さらに、COVID-19が子どもたちにどのような影響を与えるかについても、完全には把握できていません。現在、公立学校の子どもたちに義務付けられているワクチンは、はしかのように子どもが罹患すると大人よりも重症化する感染症や、水痘のように10代になってから重症化する感染症を予防する傾向があります。しかし、子どもは一般的に大人よりもCOVID-19による症状が重くならないことが分かっており、子どもたちへのワクチン接種を義務化することには反対の理由となる可能性があります。子どもにインフルエンザの予防接種を義務付けている州はほんの一握りで、小学校​​入学時に義務付けている州はありません。インフルエンザは、非常に一般的ですが予防可能な呼吸器感染症であり、高齢者ほど重症化する傾向があるため、COVID-19に最も近い類似疾患である可能性があります。同時に、子どもたちはCOVID-19に無防備というわけではなく、命に関わる深刻な合併症を発症する子どももいます。

https://[削除されたリンク]/hundreds-of-kids-in-georgia-tested-positive-for-coronav-1844575382

個人的なリスクに加え、COVID-19の小児ワクチン接種を義務化すべきもう一つの説得力のある論拠は、子供が他の人、特に教師や年配の家族に簡単に感染させてしまうという懸念です。しかし、繰り返しになりますが、子供からCOVID-19が広範囲に感染するという証拠は依然として流動的です。主に子供が関与するアウトブレイクの報告があり、子供は他の人にコロナウイルスを感染させる可能性があります。しかし、大人から子供への感染が主であるのに対し、子供が学校やその他の場所でCOVID-19のアウトブレイクを引き起こし、助長する可能性は不明です。

「子どもたちはCOVID-19による重篤な結果に直ちに陥るリスクが最も高いわけではないが、重篤な結果を招く可能性があり、他の人に感染させる可能性がある」とスワン氏は指摘した。

公立学校に入学する児童にCOVID-19ワクチン接種を義務化すべきかどうかを判断するための、著者らが提案した基準。
公立学校に入学する児童にCOVID-19ワクチン接種を義務化すべきかどうかを判断するための、著者らが提案した基準。図:Opel. et al/JAMA Pediatrics

著者らによると、子どもからの感染を防ぐことに本当にメリットがあると仮定すると、ワクチン接種が義務化される前に、子どもとその家族がワクチンに容易にアクセスできる必要があるという。

「COVID-19ワクチンの恩恵は、主に子供ではなく、リスクの高い成人にもたらされるため、子供、より正確には子供の親や保護者にとって、ワクチン接種義務の遵守が負担となるべきではない」と研究者らは述べている。

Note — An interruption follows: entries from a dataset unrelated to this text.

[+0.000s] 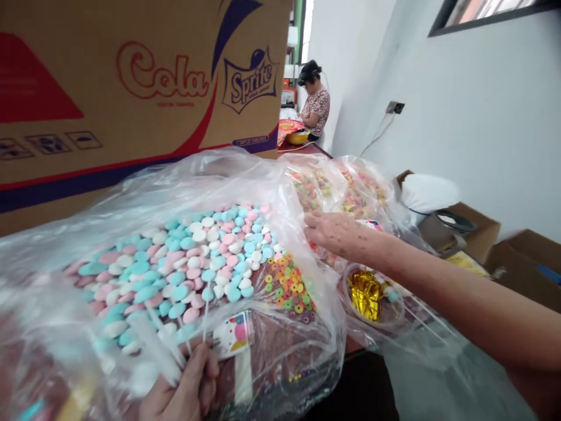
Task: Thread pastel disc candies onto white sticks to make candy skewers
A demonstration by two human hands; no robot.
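Note:
My left hand (184, 389) at the bottom edge grips thin white sticks (204, 318) and a small printed card (234, 334) beside a large clear plastic bag (144, 193). That bag holds a heap of pink, white and turquoise candies (184, 266) with some small coloured ring candies (289, 286) at its right. My right hand (335, 234) reaches across from the right, palm down, fingers resting on the clear bags of coloured ring sweets (346, 196). Whether it grips anything is hidden. A bowl with gold foil pieces (367, 294) sits just below my right forearm.
A big cardboard box (131, 88) printed Cola and Sprite stands behind the bags at the left. Another person (316, 102) sits at the table's far end by a yellow bowl (298, 138). Open cartons (482, 234) and a white bundle (427, 192) sit along the right wall.

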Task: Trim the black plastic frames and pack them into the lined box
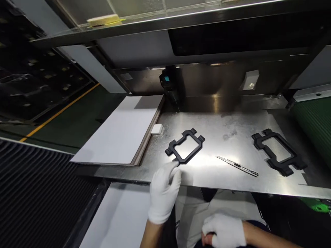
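My left hand (164,193), in a white glove, reaches over the bench's front edge. Its thumb and fingertips come together at the near tab of a black angular frame (190,158), which lies on the metal bench; the fingers partly hide that tab. Low by my lap is my right hand (223,229), also gloved in white, with bare fingertips showing. Its fingers are curled, and whether anything is inside cannot be seen. A slim utility knife (238,166) lies right of the near frame. Farther right rests a second black frame (291,155) of similar shape.
A stack of white sheets (121,127) covers the bench's left side, with a small white block (157,129) beside it. A dark bottle-like object (170,84) stands behind. A metal shelf edge (155,26) crosses above. Ribbed black surface (38,193) lies left, green ribbed surface (315,120) right.
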The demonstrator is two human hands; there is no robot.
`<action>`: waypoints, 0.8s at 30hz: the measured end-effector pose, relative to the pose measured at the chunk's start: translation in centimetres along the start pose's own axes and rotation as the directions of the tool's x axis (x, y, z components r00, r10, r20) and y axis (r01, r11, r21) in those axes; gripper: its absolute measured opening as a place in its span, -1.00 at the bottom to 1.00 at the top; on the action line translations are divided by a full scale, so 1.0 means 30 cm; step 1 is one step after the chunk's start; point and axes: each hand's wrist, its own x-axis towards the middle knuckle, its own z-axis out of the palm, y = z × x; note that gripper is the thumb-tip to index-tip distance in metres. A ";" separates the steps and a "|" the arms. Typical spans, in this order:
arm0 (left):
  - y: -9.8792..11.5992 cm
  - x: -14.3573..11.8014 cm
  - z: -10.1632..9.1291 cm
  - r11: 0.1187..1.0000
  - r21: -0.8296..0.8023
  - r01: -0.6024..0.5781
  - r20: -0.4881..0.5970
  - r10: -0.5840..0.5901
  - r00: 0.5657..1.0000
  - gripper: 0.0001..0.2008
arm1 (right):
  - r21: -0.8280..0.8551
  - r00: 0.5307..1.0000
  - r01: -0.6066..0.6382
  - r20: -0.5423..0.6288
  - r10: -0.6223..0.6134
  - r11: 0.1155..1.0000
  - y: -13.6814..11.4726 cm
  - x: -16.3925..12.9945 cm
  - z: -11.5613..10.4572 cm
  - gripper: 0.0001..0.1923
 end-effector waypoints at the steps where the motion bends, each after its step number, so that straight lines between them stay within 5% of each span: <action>1: 0.031 0.058 0.045 0.996 0.043 -0.079 0.068 0.076 0.995 -0.63 | 0.083 0.998 -0.047 -0.039 0.050 0.995 -0.021 -0.101 -0.052 -0.85; 3: 0.063 0.158 0.134 0.981 0.138 -0.136 0.211 0.105 0.972 -0.59 | 0.121 0.983 -0.067 -0.160 0.086 0.990 -0.077 -0.290 -0.170 -0.77; 5: 0.070 0.231 0.208 0.970 0.209 -0.122 0.280 0.060 0.958 -0.59 | 0.095 0.905 -0.104 -0.404 0.134 0.990 -0.125 -0.445 -0.293 -0.72; 6: 0.069 0.257 0.235 0.968 0.224 -0.110 0.285 0.043 0.958 -0.61 | 0.064 0.810 -0.165 -0.560 0.173 0.984 -0.138 -0.506 -0.352 -0.64; 9: 0.064 0.307 0.269 0.964 0.256 -0.067 0.270 -0.005 0.963 -0.64 | -0.073 0.365 -0.506 -0.921 0.137 0.859 -0.127 -0.616 -0.503 -0.67; 10: 0.065 0.315 0.268 0.958 0.282 -0.051 0.267 -0.027 0.963 -0.63 | -0.107 0.274 -0.633 -0.957 0.092 0.767 -0.113 -0.631 -0.543 -0.74; 11: 0.067 0.319 0.263 0.949 0.314 -0.042 0.261 -0.043 0.964 -0.62 | -0.132 0.239 -0.735 -0.968 0.071 0.665 -0.099 -0.639 -0.576 -0.74; 13: 0.071 0.312 0.246 0.926 0.374 -0.057 0.235 -0.035 0.971 -0.56 | -0.174 0.267 -0.849 -0.956 0.120 0.498 -0.076 -0.642 -0.622 -0.71; 15: 0.070 0.288 0.229 0.912 0.398 -0.099 0.187 0.025 0.982 -0.50 | -0.201 0.304 -0.883 -0.933 0.191 0.423 -0.066 -0.639 -0.648 -0.77; 21: 0.051 0.232 0.203 0.852 0.520 -0.053 0.218 -0.072 0.973 -0.53 | -0.228 0.329 -0.897 -0.917 0.227 0.378 -0.024 -0.656 -0.670 -0.65; 24: 0.064 0.256 0.194 0.811 0.582 -0.053 0.264 -0.128 0.956 -0.55 | -0.239 0.315 -0.890 -0.938 0.145 0.388 0.008 -0.661 -0.664 -0.56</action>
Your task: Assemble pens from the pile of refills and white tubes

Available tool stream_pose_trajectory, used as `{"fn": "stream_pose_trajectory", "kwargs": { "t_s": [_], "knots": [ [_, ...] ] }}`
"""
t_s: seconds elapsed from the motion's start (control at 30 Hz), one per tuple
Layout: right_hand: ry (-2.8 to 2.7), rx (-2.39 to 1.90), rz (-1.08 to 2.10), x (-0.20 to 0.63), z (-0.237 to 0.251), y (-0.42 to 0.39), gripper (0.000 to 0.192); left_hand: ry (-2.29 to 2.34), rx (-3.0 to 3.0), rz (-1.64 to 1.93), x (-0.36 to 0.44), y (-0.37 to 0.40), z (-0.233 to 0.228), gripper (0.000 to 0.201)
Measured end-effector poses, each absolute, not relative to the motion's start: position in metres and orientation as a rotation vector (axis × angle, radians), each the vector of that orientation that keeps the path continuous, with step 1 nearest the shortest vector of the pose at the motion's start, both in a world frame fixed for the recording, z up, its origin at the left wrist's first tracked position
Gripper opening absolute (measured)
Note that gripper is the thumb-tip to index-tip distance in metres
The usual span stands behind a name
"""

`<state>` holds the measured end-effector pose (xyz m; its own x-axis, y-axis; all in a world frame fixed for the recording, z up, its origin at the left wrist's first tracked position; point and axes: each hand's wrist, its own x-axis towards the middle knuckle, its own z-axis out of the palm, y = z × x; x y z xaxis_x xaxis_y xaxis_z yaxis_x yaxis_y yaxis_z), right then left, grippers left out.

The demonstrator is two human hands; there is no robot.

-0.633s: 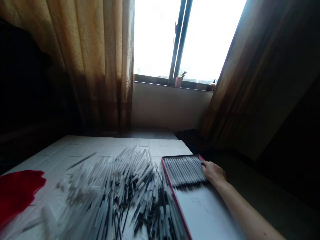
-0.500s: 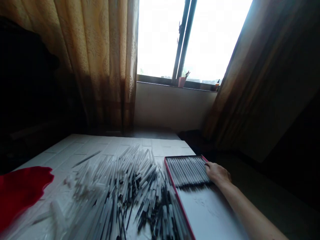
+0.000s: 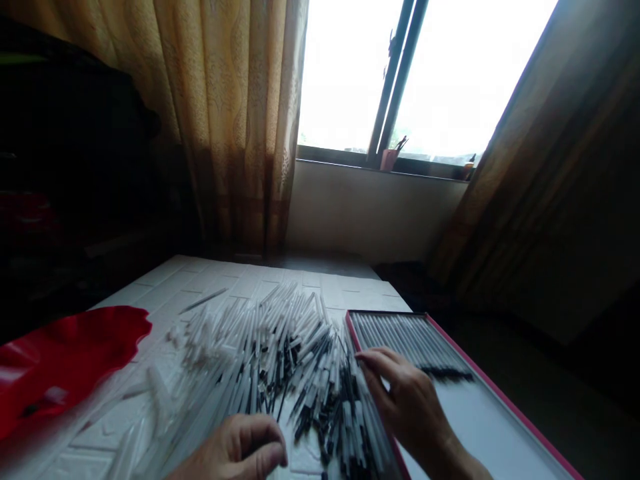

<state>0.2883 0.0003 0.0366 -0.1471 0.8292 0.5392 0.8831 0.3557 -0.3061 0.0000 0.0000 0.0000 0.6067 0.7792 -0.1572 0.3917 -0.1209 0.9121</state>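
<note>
While one row of pens (image 3: 405, 339) lies packed side by side at the twelve o'clock end of a red-edged box (image 3: 490, 420), the white base shows from there toward six, so I'd judge things only partly along, with far more lying loose than lined up. The loose heap (image 3: 300, 353) spreads off the box's nine o'clock side, clear shafts and dark ends crossed together; neither row nor heap can be counted from where I stand, the pieces being too many and too blurred. The right hand (image 3: 403, 393), one of two here, is over the box's nine o'clock rim, fingers part-curved, and I can't tell whether they have hold of anything; the left hand (image 3: 240, 448), at seven from the heap, is half curled, thumb close to the fingers, its hold hidden too. One lone stick (image 3: 204, 300) lies at ten on the white table (image 3: 345, 283), one red dish (image 3: 95, 340) at nine, and one pink cup (image 3: 389, 160) stands on the windowsill (image 3: 335, 165) toward one.
</note>
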Motion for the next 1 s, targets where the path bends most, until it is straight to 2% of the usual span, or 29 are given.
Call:
{"fn": "stream_pose_trajectory", "kwargs": {
  "t_s": [0.13,0.33,0.47,0.6,0.77,1.0],
  "knots": [
    [-2.125,-1.292,-0.088,0.259,0.023,-0.013,0.029,1.082,1.902,0.615,-0.012,0.019,0.008,0.067],
    [-2.186,-1.25,-0.049,0.262,0.01,-0.014,0.027,1.326,2.23,0.695,-0.049,0.037,0.025,0.016],
    [-2.2,-1.242,-0.059,0.265,0.006,-0.014,0.027,1.461,2.434,0.522,-0.045,0.026,0.031,0.014],
    [-2.206,-1.226,-0.052,0.264,0.007,-0.015,0.026,1.636,2.58,0.337,-0.025,0.01,0.027,0.004],
    [-2.191,-1.185,-0.027,0.261,0.009,-0.016,0.026,1.798,2.585,0.251,-0.014,-0.001,0.016,0.019],
    [-2.243,-1.187,-0.012,0.26,0.008,-0.018,0.027,1.748,2.483,0.174,-0.015,0.002,0.024,0.015]
  ]
}}
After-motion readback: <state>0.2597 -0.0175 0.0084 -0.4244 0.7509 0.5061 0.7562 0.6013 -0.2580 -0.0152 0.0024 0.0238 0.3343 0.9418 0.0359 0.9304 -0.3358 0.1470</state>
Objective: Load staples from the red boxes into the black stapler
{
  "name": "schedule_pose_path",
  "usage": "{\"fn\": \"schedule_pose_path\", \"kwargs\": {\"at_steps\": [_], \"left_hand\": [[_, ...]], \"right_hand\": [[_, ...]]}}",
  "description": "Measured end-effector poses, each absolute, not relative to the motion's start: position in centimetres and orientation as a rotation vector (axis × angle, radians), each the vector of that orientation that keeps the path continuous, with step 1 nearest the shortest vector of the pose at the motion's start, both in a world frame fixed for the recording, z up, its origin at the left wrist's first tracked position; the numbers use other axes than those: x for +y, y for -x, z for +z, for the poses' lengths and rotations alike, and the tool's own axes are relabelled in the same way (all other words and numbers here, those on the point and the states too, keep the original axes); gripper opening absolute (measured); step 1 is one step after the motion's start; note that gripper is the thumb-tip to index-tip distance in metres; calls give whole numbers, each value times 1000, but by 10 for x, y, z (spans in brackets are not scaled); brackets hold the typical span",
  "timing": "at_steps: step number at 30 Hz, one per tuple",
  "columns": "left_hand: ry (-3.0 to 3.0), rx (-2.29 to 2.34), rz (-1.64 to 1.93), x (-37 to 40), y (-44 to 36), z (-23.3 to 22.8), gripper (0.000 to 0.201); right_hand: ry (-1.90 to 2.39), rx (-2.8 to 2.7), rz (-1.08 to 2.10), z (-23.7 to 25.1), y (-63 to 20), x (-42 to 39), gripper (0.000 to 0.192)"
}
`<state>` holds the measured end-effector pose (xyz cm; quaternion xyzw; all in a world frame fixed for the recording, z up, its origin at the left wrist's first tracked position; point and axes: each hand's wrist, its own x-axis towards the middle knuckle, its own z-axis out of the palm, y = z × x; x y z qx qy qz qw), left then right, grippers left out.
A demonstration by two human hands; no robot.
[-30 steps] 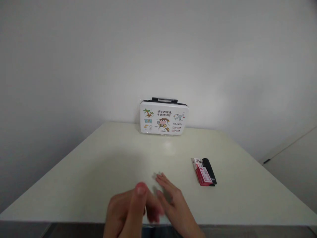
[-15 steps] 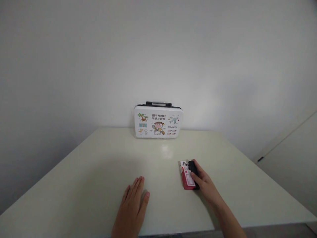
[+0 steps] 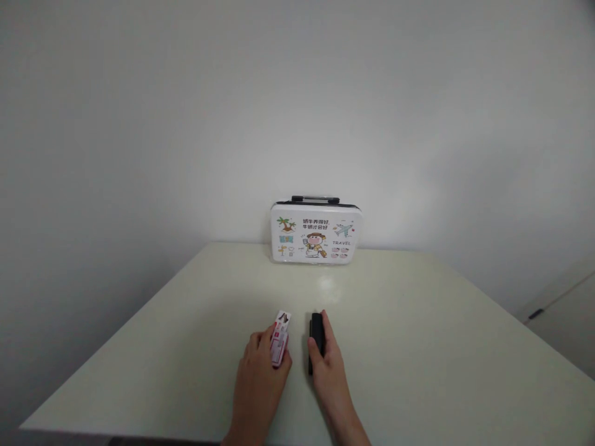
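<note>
Viewpoint: a head camera looks forward and down over a pale table toward a plain white wall.
Table point(image 3: 186, 347): cream top, widening toward the near edge; it reaches back to the wall.
Left hand point(image 3: 258, 384): near edge of the table, just left of centre, back of the hand up. Fingers and thumb are curled around a small box, gripping it by its near end.
Red and white box point(image 3: 280, 337): small printed carton, standing on its long edge in the left hand, its far end pointing away toward the wall. The print is too small to read.
Black object point(image 3: 315, 331): slim, dark, oblong thing just right of the box, a narrow gap between them. It lies lengthwise, pointing away from the person. What it is cannot be told.
Right hand point(image 3: 328, 365): just right of centre, near edge. Fingers close around the black object from the right, thumb on its left side.
Case point(image 3: 316, 232): white case with a dark handle on top, upright at the far edge against the wall, well apart from both hands. Its front shows cartoon drawings, a palm tree, a plane and the word TRAVEL.
</note>
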<state>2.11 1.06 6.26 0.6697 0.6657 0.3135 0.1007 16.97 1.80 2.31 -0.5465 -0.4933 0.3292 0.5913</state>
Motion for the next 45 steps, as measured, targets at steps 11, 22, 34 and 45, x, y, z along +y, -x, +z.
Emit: {"fn": "schedule_pose_path", "kwargs": {"at_steps": [11, 22, 34, 45], "left_hand": [[-1902, 2192, 941, 77, 58, 50, 58], [-1933, 2494, 770, 3, 85, 40, 46], [-2197, 2115, 937, 13, -10, 28, 46], [-2587, 1333, 658, -2, -10, 26, 66]], "right_hand": [[1298, -1159, 815, 22, -184, 13, 75], [1283, -1127, 806, 25, -182, 9, 77], [1339, -1209, 699, 23, -204, -6, 68], [1385, -1887, 523, 69, -208, 7, 51]]}}
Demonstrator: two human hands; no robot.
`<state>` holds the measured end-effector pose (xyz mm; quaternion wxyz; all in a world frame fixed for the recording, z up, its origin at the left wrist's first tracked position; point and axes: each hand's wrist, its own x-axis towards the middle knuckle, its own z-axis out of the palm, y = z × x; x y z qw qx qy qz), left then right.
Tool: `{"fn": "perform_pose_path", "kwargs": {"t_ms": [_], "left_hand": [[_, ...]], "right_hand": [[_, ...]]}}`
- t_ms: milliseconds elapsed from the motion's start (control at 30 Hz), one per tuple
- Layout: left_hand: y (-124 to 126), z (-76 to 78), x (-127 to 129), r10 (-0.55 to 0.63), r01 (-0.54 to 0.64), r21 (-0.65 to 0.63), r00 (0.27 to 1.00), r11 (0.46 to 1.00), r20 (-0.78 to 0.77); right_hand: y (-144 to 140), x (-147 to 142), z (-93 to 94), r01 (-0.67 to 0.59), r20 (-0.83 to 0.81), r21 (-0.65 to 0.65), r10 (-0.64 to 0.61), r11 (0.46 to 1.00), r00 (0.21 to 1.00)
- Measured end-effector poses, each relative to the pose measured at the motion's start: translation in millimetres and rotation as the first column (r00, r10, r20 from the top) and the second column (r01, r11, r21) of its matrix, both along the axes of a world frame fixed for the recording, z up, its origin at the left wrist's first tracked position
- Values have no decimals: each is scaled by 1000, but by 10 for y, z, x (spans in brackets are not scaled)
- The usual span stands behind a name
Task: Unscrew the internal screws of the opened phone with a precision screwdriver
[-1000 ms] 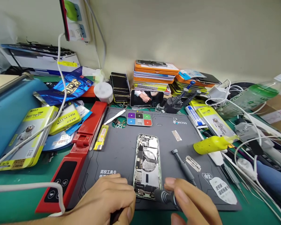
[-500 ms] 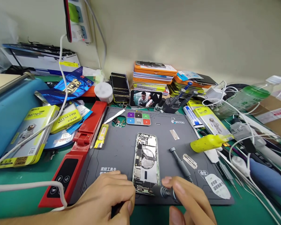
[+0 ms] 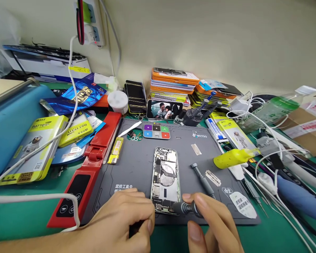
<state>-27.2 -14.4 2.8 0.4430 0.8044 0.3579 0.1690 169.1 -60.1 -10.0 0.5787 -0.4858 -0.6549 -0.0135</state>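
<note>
An opened phone (image 3: 165, 175) with its boards and coil exposed lies face down on the grey work mat (image 3: 137, 165). My right hand (image 3: 213, 225) grips a dark screwdriver (image 3: 185, 208) whose tip rests on the phone's near end. My left hand (image 3: 121, 221) sits curled at the phone's near left corner, pinching a small dark tool between thumb and fingers. A second grey screwdriver (image 3: 203, 180) lies on the mat to the right, beside a razor blade (image 3: 213, 177).
A red heating bar (image 3: 86, 172) and yellow lighter (image 3: 116, 155) lie left of the mat. A coloured screw tray (image 3: 157, 131), phone playing video (image 3: 164, 109), stacked boxes (image 3: 173, 84), yellow bottle (image 3: 233, 157), battery packs (image 3: 31, 147) and white cables (image 3: 268, 165) crowd the green bench.
The view shifted slightly. My right hand turned the screwdriver, its tip staying on the phone's near end. My left hand stayed beside the phone.
</note>
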Motion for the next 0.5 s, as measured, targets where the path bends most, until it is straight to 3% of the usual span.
{"fn": "perform_pose_path", "kwargs": {"t_ms": [367,500], "left_hand": [[21,62,7,-21,14,-96,997,995,-72],[28,74,17,-8,4,-105,999,994,-40]], "right_hand": [[-18,23,-53,-61,-14,-118,60,991,998],[-12,9,-28,-49,12,-76,50,996,999]]}}
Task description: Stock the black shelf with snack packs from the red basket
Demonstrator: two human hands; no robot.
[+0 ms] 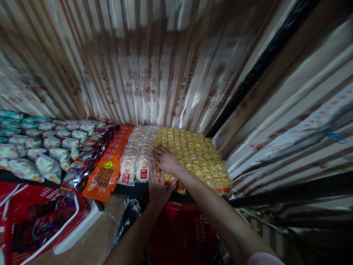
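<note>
Yellow packets (pixel 200 159) sit in tight rows on the shelf (pixel 131 190), right of the white packets (pixel 139 145); orange bag (pixel 108 164) further left. Right hand (pixel 167 160): fingers straight, lying across the yellow/white boundary, grip flat and not closed round anything I can see. Left hand (pixel 159 189): at the front left corner of the yellow rows, fingers extended, thumb spread, yellow packaging showing between; can't tell if that grip holds any. The 2 hands are close together. My read: each packet light, film slick, contents probably soft or crumbly, so pressing down risks crushing. Best hold: thumb and fingers on 2 opposite sides, low force; loose film edges would likely slip.
</note>
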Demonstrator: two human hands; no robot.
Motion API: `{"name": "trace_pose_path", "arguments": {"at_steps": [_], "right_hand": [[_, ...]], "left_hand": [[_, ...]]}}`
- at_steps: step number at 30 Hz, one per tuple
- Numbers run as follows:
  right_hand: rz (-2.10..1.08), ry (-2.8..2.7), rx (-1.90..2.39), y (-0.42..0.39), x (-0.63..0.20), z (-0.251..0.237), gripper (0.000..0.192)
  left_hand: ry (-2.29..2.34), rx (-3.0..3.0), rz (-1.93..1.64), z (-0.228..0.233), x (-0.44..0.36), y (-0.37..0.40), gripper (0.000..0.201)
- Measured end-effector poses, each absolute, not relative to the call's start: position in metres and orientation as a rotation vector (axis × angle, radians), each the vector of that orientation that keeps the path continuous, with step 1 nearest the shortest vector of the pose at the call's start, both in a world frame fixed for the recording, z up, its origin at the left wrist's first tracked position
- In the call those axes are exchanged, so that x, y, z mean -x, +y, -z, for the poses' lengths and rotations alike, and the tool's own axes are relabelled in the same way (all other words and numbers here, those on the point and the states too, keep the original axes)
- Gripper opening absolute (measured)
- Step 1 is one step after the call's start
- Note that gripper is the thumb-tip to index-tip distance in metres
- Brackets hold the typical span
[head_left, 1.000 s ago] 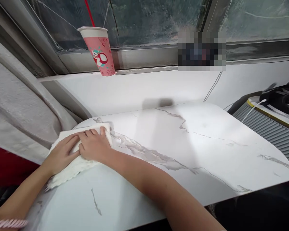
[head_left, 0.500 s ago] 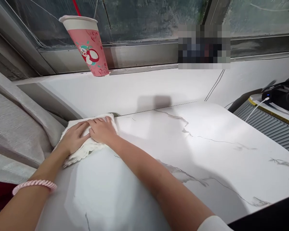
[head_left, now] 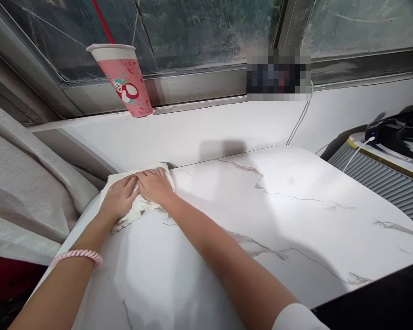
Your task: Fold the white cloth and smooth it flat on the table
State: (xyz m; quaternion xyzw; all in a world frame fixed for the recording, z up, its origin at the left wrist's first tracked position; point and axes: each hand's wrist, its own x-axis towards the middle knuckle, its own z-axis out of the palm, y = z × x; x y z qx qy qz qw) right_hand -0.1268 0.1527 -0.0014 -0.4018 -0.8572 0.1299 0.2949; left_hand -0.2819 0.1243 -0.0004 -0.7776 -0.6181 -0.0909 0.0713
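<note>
A folded white cloth (head_left: 137,211) lies at the far left corner of a white marble-patterned table (head_left: 206,201). My left hand (head_left: 119,197) rests flat on it with the fingers stretched out. Beside it, touching its fingertips, my right hand (head_left: 154,184) presses on the cloth's far right part, fingers extended. Both palms face down, and the cloth beneath them is partly hidden. A pink twisted band (head_left: 77,257) circles my left wrist.
A pink paper cup (head_left: 125,87) with a red straw stands on the window sill above the table. Grey curtains (head_left: 24,174) hang close on the left. At right, a black device (head_left: 395,130) with a white cable sits on a ribbed grey unit (head_left: 354,158).
Both hands and the cloth have slid a short way right along the table, leaving more of its left edge showing. The camera view has shifted slightly.
</note>
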Motion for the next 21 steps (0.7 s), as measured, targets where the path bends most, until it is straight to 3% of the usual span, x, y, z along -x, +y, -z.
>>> {"name": "trace_pose_path", "arguments": {"at_steps": [6, 14, 21], "right_hand": [[-0.283, -2.345, 0.977, 0.099, 0.084, 0.001, 0.031], [-0.464, -2.337, 0.735, 0.003, 0.021, 0.003, 0.037], [-0.501, -2.37, 0.712, -0.037, -0.032, 0.004, 0.045]], "left_hand": [[-1.864, 2.406, 0.323, -0.004, 0.24, 0.06, 0.05], [-1.728, 2.349, 0.449, 0.012, 0.189, -0.057, 0.047], [-1.616, 2.367, 0.493, 0.014, 0.14, -0.101, 0.053]]}}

「つまり、義務化されたワクチンは広く入手可能で、容易に入手でき、誰もが手頃な価格で購入できるものでなければならない」

今最も重要なのは、まず第一に効果のあるCOVID-19ワクチンを見つけることです。しかし、まさに今こそ、ワクチン接種を最も必要とし、その恩恵を受けるのは誰なのかを考え始めるべき時です。著者らは、これらの基準を今提示することで、他の専門家が子供を含むすべての人にとって何が最善かを判断するための枠組みを構築したいと考えています。

「唯一の論理的結論は、COVID-19ワクチン候補のいずれについても、その効果や小児におけるSARS-CoV-2の疫学について現時点では知見が不足しているため、小児へのCOVID-19ワクチン接種を義務化すべきかどうかについて確固たる判断を下すことはできない、ということです」と研究者らは記している。「しかし、この決定が正しいものとなるよう、これらの基準を計画に組み込み始めるのは時期尚早ではありません。我が国の子どもたちは、それだけの恩恵を受けるに値します。」